Eine klarer formulierte Fragestellung, eine feinere zeitliche Differenzierung, ein Verzicht auf eine methodisch zweifelhafte quantitative Auswertung eines Korpus von 316 Inschriften, auf wenig aussagekräftige Vergleiche zu zeithistorischen Banketten und ähnlichen Formen der Interaktion in griechischen Gemeinwesen, schließlich eine stärkere Profilierung des eigenen Untersuchungsgegenstandes im Vergleich etwa zu häuslichen Banketten hätten der Studie gut getan.


Anmerkungen:

[1] Vgl. etwa P. Schmitt-Pantel: La cité au banquet. Histoire des repas publics dans les cités grecques, Rom 1992; M. Wörrle: Stadt und Fest im kaiserzeitlichen Kleinasien. Studien zu einer agonistischen Stiftung aus Oinoanda, München 1988.

[2] K. Vössing: Das Bankett beim hellenistischen König und beim römischen Kaiser, München / Leipzig 2004; E. Stein-Hölkeskamp: Das römische Gastmahl. Eine Kulturgeschichte, München 2005; D. Schnurbusch: Das Gastmahl römischer Aristokraten. Ablauf und politisch-soziale Bedeutung aristokratischer Geselligkeit in der römischen Antike, Diss. Bielefeld 2005.

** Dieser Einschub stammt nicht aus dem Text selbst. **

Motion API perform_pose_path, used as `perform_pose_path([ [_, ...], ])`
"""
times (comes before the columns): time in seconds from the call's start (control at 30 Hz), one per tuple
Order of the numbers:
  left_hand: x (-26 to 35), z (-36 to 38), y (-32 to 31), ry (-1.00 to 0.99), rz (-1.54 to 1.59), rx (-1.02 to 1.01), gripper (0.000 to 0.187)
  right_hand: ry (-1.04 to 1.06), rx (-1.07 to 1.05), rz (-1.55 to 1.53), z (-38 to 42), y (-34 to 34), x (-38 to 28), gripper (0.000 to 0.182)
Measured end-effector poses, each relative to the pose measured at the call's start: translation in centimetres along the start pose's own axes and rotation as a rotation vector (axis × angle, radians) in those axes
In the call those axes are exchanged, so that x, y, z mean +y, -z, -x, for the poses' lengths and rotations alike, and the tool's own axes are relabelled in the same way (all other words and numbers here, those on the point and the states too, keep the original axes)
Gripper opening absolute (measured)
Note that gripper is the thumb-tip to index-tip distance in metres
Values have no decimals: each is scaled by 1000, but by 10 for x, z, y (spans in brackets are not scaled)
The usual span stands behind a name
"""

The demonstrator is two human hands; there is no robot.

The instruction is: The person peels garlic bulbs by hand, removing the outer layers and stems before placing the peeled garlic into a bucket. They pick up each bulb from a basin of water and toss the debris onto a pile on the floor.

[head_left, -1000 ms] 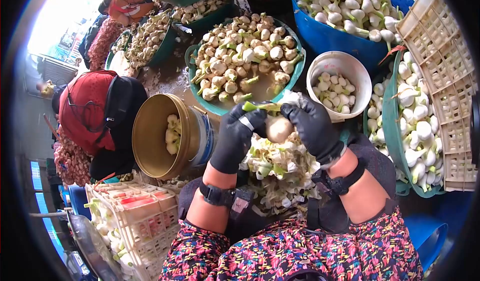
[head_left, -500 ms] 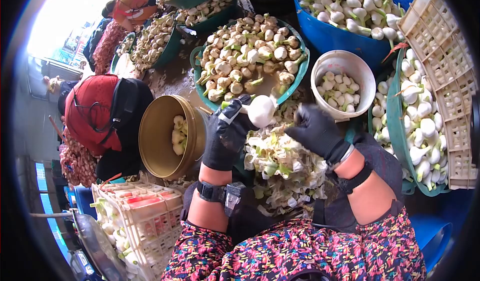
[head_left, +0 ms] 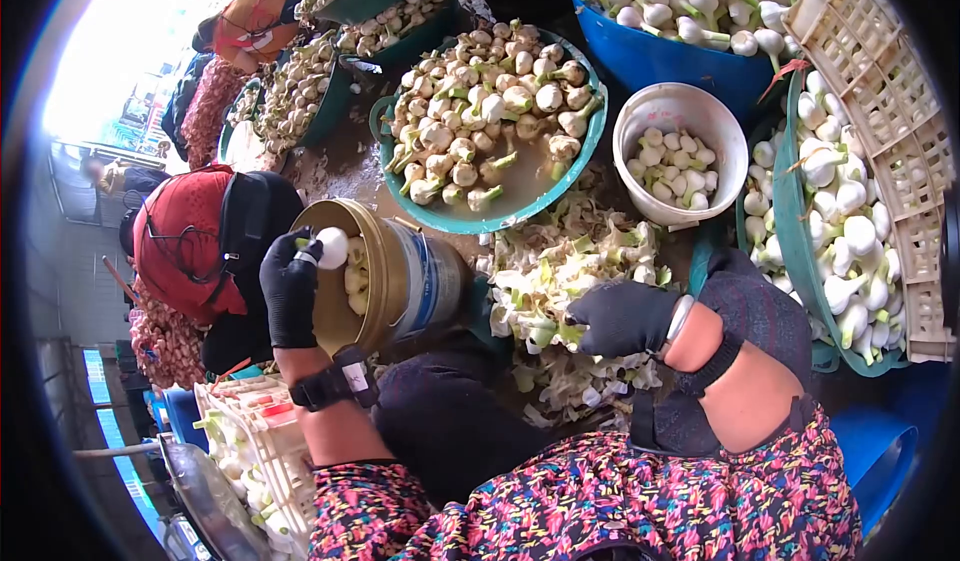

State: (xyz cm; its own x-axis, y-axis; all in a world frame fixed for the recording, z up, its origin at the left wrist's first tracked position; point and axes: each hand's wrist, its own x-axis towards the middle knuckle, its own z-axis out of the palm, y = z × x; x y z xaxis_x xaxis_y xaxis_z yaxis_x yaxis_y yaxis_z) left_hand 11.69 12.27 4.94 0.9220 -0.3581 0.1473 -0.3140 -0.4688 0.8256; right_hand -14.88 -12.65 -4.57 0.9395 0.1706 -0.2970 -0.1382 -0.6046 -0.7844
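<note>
A white garlic bulb (head_left: 331, 248) is in the fingers of my left hand (head_left: 291, 291), at the mouth of the tilted gold bucket (head_left: 375, 271), where more bulbs lie inside. Over the pile of pale peelings (head_left: 560, 271) is my right hand (head_left: 625, 318) in a black glove, fingers curled; anything in them is hidden. Beyond the peelings stands a green basin (head_left: 480, 226) of unpeeled bulbs in murky water. A white bucket (head_left: 735, 151) with small peeled bulbs is to its right.
Blue tub (head_left: 640, 56) of garlic stands at the back right. At right are a green tub (head_left: 790, 191) of white bulbs and a plastic crate (head_left: 890, 91). Another crate (head_left: 290, 441) is at lower left. A co-worker in red (head_left: 180, 241) bends at left; another person (head_left: 255, 21) is behind.
My left hand has moved left with the bulb, from before the green basin to the gold bucket. My right hand has come down toward the peelings.
</note>
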Motion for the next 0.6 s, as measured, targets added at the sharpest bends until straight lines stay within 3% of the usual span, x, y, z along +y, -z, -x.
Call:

[3] F. Bernstein: Ludi publici. Untersuchung zur Entstehung und Entwicklung der öffentlichen Spiele im republikanischen Rom, Stuttgart 1998; J. Bleicken: Lex publica. Gesetz und Recht in der späten Republik, Berlin 1975; E. Baltrusch: Regimen morum. Die Reglementierung des Privatlebens der Senatoren und Ritter in der römischen Republik und frühen Kaiserzeit, München 1989; A. Winterling: Aula Caesaris. Studien zur Institutionalisierung des römischen Kaiserhofes in der Zeit von Augustus bis Commodus, München 1999; C. E. Newlands: Statius' Silvae and the Poetics of Empire, Cambridge 2002.